La bataille pour sauver les sites Fibre Excellence de Tarascon et de Saint-Gaudens se poursuit jusque dans les plus hautes sphères de l'État. Ce jeudi 9 juillet, à l'occasion du passage du Tour de France, des salariés de l'entreprise se sont mobilisés afin d'alerter les pouvoirs publics sur l'urgence de leur situation.
Dans un communiqué diffusé ce vendredi, la CGT indique avoir été reçue par des représentants de l'Élysée, qui lui ont assuré de « l'engagement personnel du président de la République » dans ce dossier. Selon le syndicat, Emmanuel Macron souhaite voir la production redémarrer et éviter la liquidation des deux usines.
Cette rencontre intervient quelques jours après le renvoi de l'audience devant le tribunal de commerce. Les juges ont accordé un ultime délai aux repreneurs pour lever les dernières conditions suspensives avant l'audience décisive fixée au 27 juillet. À défaut, la liquidation judiciaire pourrait être prononcée.
« Des solutions peuvent être trouvées »
D'après la CGT, les échanges avec la présidence ont permis de dégager plusieurs orientations. Le syndicat affirme qu'un consensus existe sur la possibilité de lever les conditions suspensives qui freinent encore la reprise. Il estime également que les aides publiques doivent désormais être orientées vers un projet « rentable économiquement, socialement et vertueux sur le plan environnemental ».
Autre point mis en avant : la nécessité, selon le syndicat, que l'État protège les usines face aux éventuelles actions de l'ancien actionnaire Asia Pulp & Paper (APP). La CGT avance que ce dernier serait engagé dans une stratégie visant à reprendre les usines européennes du groupe Essity afin d'y écouler de la pâte à papier produite hors d'Europe, ce qui expliquerait, selon elle, son désengagement de Fibre Excellence et sa volonté d'empêcher le projet de reprise actuellement étudié.
Toujours selon le syndicat, les représentants de l'Élysée ont indiqué que le chef de l'État souhaitait également une augmentation de la part des investissements apportés par le repreneur privé.

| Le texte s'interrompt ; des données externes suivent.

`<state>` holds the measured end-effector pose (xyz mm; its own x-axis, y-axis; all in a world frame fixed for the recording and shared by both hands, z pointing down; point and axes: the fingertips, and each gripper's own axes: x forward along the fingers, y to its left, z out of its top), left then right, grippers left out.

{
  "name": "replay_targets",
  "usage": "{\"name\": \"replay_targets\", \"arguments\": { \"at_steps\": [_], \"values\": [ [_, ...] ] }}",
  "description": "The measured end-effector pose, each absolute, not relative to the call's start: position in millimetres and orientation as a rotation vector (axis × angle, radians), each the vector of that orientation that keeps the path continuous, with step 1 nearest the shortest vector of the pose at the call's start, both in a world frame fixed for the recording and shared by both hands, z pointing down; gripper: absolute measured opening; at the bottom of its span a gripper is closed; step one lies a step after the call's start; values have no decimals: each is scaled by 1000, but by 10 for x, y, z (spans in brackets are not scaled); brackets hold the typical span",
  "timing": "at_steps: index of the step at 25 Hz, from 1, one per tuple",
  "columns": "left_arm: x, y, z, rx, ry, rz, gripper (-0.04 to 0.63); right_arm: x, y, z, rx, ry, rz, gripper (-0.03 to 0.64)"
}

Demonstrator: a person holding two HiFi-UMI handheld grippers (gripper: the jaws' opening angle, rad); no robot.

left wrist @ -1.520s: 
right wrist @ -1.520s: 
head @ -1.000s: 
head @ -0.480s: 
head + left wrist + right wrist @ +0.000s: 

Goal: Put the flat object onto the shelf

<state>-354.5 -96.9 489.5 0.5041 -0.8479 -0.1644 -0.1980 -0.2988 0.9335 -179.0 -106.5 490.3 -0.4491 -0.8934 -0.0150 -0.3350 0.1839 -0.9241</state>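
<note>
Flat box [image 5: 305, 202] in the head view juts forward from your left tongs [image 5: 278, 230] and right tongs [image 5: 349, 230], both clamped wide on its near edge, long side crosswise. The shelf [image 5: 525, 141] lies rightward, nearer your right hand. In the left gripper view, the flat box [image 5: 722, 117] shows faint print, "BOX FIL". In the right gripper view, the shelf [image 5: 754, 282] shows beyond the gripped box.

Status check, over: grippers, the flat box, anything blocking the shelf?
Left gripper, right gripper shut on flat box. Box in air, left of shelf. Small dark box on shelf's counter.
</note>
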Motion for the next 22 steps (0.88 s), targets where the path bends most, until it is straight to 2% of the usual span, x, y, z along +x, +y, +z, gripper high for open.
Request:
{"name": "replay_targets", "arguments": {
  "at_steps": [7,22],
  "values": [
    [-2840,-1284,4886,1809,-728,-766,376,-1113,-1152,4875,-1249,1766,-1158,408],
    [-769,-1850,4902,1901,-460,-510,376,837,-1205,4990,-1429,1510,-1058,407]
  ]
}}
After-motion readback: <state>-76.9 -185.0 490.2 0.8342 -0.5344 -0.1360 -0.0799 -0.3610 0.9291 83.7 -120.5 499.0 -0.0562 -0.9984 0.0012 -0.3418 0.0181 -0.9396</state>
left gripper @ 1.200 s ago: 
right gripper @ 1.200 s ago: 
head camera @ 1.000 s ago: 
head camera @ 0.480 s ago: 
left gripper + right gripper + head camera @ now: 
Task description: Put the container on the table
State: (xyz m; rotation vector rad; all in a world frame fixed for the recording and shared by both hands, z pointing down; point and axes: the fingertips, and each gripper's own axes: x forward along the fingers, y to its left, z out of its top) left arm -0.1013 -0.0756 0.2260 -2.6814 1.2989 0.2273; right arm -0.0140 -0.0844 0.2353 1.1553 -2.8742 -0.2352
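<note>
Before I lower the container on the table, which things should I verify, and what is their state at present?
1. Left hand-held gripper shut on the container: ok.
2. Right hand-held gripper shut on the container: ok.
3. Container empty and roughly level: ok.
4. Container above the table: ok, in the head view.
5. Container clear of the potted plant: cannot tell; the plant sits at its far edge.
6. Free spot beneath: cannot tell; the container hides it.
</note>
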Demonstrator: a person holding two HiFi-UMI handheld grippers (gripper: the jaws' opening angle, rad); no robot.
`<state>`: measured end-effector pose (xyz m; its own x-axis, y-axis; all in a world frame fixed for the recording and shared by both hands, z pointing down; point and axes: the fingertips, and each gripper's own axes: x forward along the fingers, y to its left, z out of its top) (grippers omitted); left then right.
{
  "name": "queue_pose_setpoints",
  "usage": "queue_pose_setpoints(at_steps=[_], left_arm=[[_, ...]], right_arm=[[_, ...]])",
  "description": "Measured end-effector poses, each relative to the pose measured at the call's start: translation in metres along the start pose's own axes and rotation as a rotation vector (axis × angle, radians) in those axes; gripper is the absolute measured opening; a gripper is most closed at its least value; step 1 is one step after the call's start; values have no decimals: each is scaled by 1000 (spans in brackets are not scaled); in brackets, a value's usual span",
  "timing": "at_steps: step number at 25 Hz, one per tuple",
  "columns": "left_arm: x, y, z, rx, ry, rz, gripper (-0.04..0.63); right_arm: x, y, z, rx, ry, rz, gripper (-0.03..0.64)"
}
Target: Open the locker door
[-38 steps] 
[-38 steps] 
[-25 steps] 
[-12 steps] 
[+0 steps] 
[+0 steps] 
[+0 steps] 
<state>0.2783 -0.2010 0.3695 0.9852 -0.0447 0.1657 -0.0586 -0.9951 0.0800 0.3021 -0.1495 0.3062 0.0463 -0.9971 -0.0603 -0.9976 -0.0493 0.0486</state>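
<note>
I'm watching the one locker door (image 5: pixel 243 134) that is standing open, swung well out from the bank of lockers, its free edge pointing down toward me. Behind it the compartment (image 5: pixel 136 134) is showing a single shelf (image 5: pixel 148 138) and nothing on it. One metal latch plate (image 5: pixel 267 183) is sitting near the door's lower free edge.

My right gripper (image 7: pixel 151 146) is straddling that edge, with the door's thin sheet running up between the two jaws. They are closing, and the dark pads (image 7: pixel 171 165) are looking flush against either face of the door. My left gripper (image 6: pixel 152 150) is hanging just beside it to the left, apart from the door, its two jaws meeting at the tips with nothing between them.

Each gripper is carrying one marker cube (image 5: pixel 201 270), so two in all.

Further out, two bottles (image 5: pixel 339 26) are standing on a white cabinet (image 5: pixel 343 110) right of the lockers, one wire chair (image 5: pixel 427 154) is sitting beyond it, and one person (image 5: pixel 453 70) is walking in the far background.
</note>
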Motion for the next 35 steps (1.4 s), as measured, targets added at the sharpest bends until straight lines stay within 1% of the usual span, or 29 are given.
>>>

Une réunion réclamée dès la semaine prochaine
La CGT appelle désormais Emmanuel Macron à réunir, dès la semaine prochaine, l'ensemble des parties prenantes afin de finaliser les derniers aspects techniques et financiers du dossier. Son objectif est de permettre la reprise effective des sites de Tarascon et de Saint-Gaudens, la remise au travail des 670 salariés concernés ainsi que la poursuite du projet Chapelle-Darblay.
Pour le syndicat, l'heure n'est plus aux déclarations d'intention. « Les engagements doivent se traduire en actes immédiats », estime la CGT, qui affirme poursuivre sa mobilisation jusqu'à l'aboutissement d'une solution pérenne pour les deux usines.
À ce stade, la présidence de la République n'a, pour l'heure, ni confirmé ni commenté publiquement ces éléments.